AI Call Summaries Increase Call Center Productivity

Old patterns of software development—building layers of business logic into code—don’t apply in the same way to production-grade AI services. That’s because there’s very little innovation in the pipelines used to connect various LLM-enabled APIs to product data. Instead, what’s novel are the input data provided to those pipelines and how prompts that leverage that data with the LLMs to generate useful outcomes.

For Fintech, this new pattern of product development means giving up the ability to specify and statically check business logic. Therefore, new patterns for testing for and ensuring regulatory compliance must also be developed in order to ship product with minimal risk.

As the company’s first AI-driven use case, this product is a case study in both the enormous potential of AI-driven automation to drive productivity gains as well as proof of the unique opportunity Fintechs have to leverage existing compliance processes to ensure reliable and accurate outputs. I utilized the call center’s existing quality assurance processes to verify and monitor the service’s high quality results while also delivering increased productivity. I also learned firsthand what it’s like to do prompt engineering at scale.

Business Case

The call summarization service was built to increase productivity in a Fintech call center where service agents, due to regulatory requirements, were required to record details about the subject and contact following each call. Often, writing these records required 25% of the average call time for each call, and the notes were riddled with shorthand that was often difficult or time consuming to decipher.

The call summarization service was able to—nearly in real-time—render more complete, accurate, and human-readable records of the calls, vastly exceeding the regulatory requirements and enabling agents to offer higher quality service in follow-up conversations with clients. As a result, agents were able to take more calls and remain more engaged with clients during the call itself. Follow up interactions, too, were more efficient because agents were able to more quickly understand where we left off with a client.

Because of the high productivity margin, the small number of API calls required (just one each for whisper and Chat Completion), and the economical cost of input and output tokens for the calls, the service immediately began contributing to call center unit economics.

Technical

The basic pattern for implementing AI services is to construct a pipeline or cascade of operations, often API calls with bespoke processing in between. In this case, the system collected the call recording as an input to a pipeline of API calls to transcribe the call with OpenAI’s Whisper and then summarize that transcript with OpenAI’s chat completion API with gpt-4. The resulting summary was then presented in the call center’s ticketing system.

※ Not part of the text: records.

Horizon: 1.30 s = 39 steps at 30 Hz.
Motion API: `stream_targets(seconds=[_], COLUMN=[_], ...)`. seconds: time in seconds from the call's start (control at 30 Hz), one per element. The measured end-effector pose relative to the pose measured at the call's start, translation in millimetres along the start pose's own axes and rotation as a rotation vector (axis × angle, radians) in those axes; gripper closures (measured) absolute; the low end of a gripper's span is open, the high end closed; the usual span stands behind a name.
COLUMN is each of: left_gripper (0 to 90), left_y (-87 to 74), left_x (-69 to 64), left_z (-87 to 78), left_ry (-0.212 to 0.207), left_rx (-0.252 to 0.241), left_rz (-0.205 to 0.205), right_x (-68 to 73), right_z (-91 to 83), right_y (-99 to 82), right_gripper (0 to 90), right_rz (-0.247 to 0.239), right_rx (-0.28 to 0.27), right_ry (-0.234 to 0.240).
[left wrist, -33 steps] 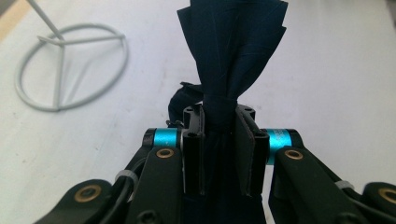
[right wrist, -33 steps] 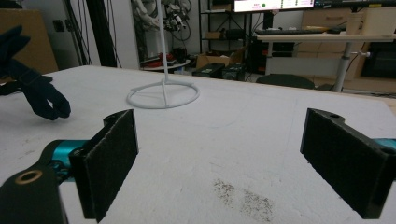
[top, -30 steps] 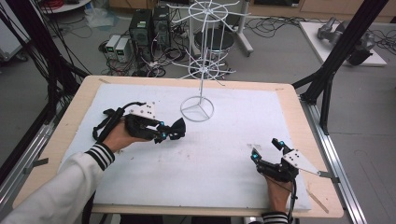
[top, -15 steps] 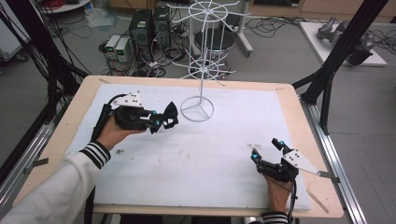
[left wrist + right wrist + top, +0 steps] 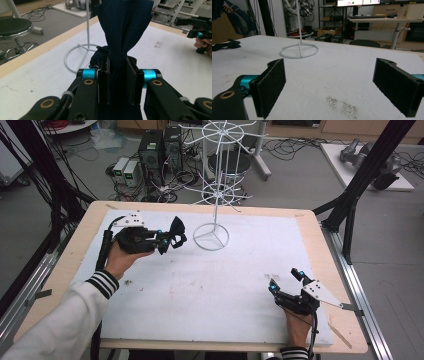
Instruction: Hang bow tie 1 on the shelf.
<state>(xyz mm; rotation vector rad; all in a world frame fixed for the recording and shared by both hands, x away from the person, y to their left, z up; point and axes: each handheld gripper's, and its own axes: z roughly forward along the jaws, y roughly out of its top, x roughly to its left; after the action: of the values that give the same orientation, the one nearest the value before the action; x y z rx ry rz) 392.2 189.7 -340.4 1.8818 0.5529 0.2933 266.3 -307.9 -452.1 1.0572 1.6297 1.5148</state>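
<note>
- One dark blue bow tie (image 5: pixel 174 234) is clamped in the left gripper (image 5: pixel 167 240) and held off the table, just beside the rack's ring base.
- One white wire rack (image 5: pixel 216 195) is seen standing on the white mat (image 5: pixel 210 290).
- The right gripper (image 5: pixel 285 281) is held with its jaws wide apart and nothing between them, low at the mat's near right corner.
- Two grippers are counted, well apart.

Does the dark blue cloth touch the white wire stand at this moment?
Apart. In the high view, the dark blue cloth held by the left tongs hangs left of the white wire stand, with bare mat between them.
</note>
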Motion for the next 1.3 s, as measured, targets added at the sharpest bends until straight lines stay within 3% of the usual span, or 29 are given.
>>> stream_targets(seconds=[0.5, 0.7, 0.97, 1.3], left_gripper=[74.6, 74.6, 74.6, 74.6], left_y=[18.5, 24.8, 25.4, 43.0], left_x=[6.5, 10.5, 13.8, 17.4], left_z=[-1.5, -3.5, -3.5, -2.7], left_ry=[0.045, 0.058, 0.080, 0.095], left_rx=[-0.054, -0.101, -0.101, -0.110], left_rz=[-0.020, -0.048, -0.063, -0.065], right_x=[0.0, -0.1, -0.1, 0.0], right_z=[0.0, 0.0, -0.1, -0.1], right_y=[0.0, 0.0, 0.0, 0.0], right_gripper=[10.6, 10.6, 10.6, 10.6], right_rz=[0.000, 0.001, 0.000, 0.002], right_rx=[0.000, 0.000, 0.001, 0.001], right_ry=[0.000, 0.002, 0.001, 0.001])
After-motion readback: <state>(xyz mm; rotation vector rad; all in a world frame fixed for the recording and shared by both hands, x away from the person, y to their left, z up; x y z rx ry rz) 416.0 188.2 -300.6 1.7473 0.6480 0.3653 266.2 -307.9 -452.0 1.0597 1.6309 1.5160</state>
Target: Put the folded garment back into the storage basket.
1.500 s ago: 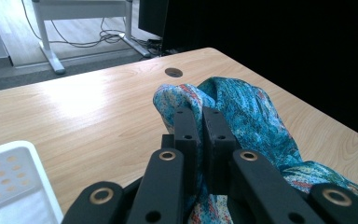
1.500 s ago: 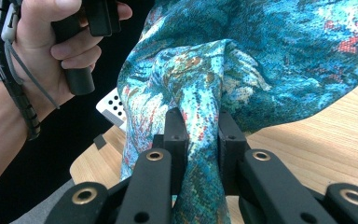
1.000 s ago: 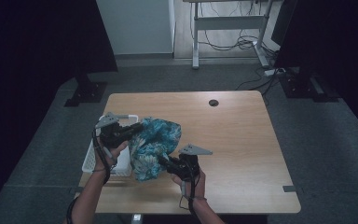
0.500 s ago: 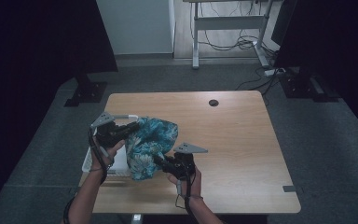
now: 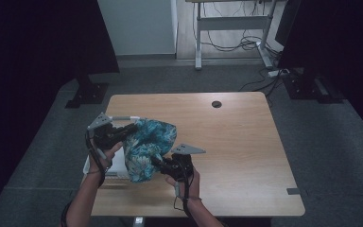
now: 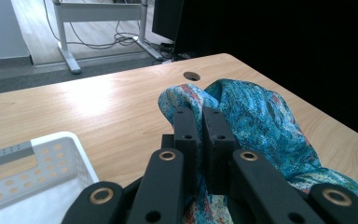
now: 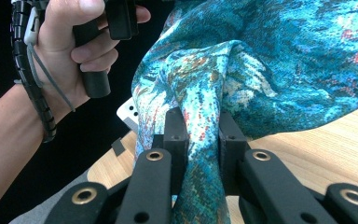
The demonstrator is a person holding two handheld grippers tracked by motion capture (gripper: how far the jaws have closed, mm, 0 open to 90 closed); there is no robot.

Provided that this pipeline could be be tweaked with an arbitrary prompt for the transcription and summarization, the engineering work is complete, and the task of prompt engineering begins. Optimizing the prompt required answering the question, “How can we prompt GPT to produce an accurate and sufficiently detailed summary in a consistent format?” By building custom tooling in Retool, I was able to test many iterations of the prompt over a large corpus of existing call recordings and agent notes. The “winning” prompt produced summaries with substantially more detail than the existing agent notes. These summaries were so consistent and natural, even the most inexperienced agent could quickly scan to understand the purpose and resolution of an interaction with the call center.

Regulatory

I believe regulated Fintech operations are ideal for AI transformation because there is typically an existing and mature internal process for ensuring operational compliance. These processes can be leveraged, with modifications, to test, validate, and monitor the accuracy of these production services. This is in contrast to non-regulated and especially consumer-facing AI products that often struggle to define “good” or “accurate” and as a result, often find themselves in the headlines when users trigger an unexpected behavior.

In our case, the market standard is that call Center QA teams review a sample of calls and associated records for compliance and quality of service, providing scores and feedback to service teams. As new AI services are in development, feedback from these teams on the system’s output help to ensure a successful, safe, and compliant launch. After deployment, these same processes can ensure that the system consistently provides a high degree of accuracy, even with model and prompt changes over time.